Lucas la miró, pensativo. Quería saber más de aquella enigmática paciente, cuyo pasado se le negaba a ser revelado.

En sus años de carrera, había tenido que atender episodios de amnesia en un par de pacientes. En uno, aquella se había manifestado de tal manera que le costaba memorizar su pasado, mas no situaciones a corto plazo. En otro, era al contrario: su paciente, un norteamericano acaudalado radicado hacía años en España, recordaba al mínimo detalle los nombres de los presidentes de su país de origen. No obstante, le dificultada recordar quién era su doctor, por lo que Lucas, cada tanto, tenía que presentarse ante él e informarle de su situación.
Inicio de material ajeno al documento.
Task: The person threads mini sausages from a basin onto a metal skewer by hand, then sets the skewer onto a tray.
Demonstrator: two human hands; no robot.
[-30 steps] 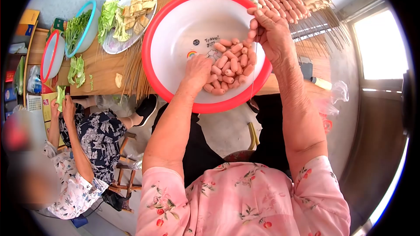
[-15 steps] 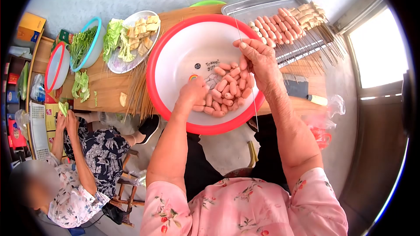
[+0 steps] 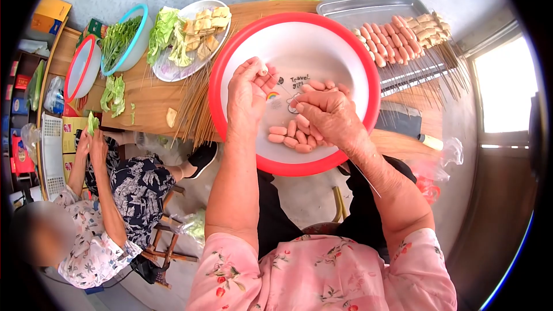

En el caso de Catalina, pues creía que tenía síntomas del primer tipo de amnesia. Parecía recordarlo cada vez que la visitaba. Las indicaciones para su debida convalecencia eran obedecidas por ella sin chistar, a excepción de su presentación inicial. No obstante, lo siguiente que le diría le haría ver que había algo que no le cuadraba:

—Una vez intenté ayudar en la cocina, pero mi madre se molestó —añadió con una pequeña sonrisa de complicidad—. Creo que esto será divertido. —Tomó los tomates para contemplarlos, al tiempo que se preguntaba cuál sería el ideal para que él comenzara a enseñarle a trocearlos.

Lucas frunció el ceño.

Catalina mostraba signos de poder memorizar a corto plazo... y le había dicho que no podía recordar su pasado. Pero, ahora confesaba parte de aquel. ¿Qué tipo de amnesia era la que tenía?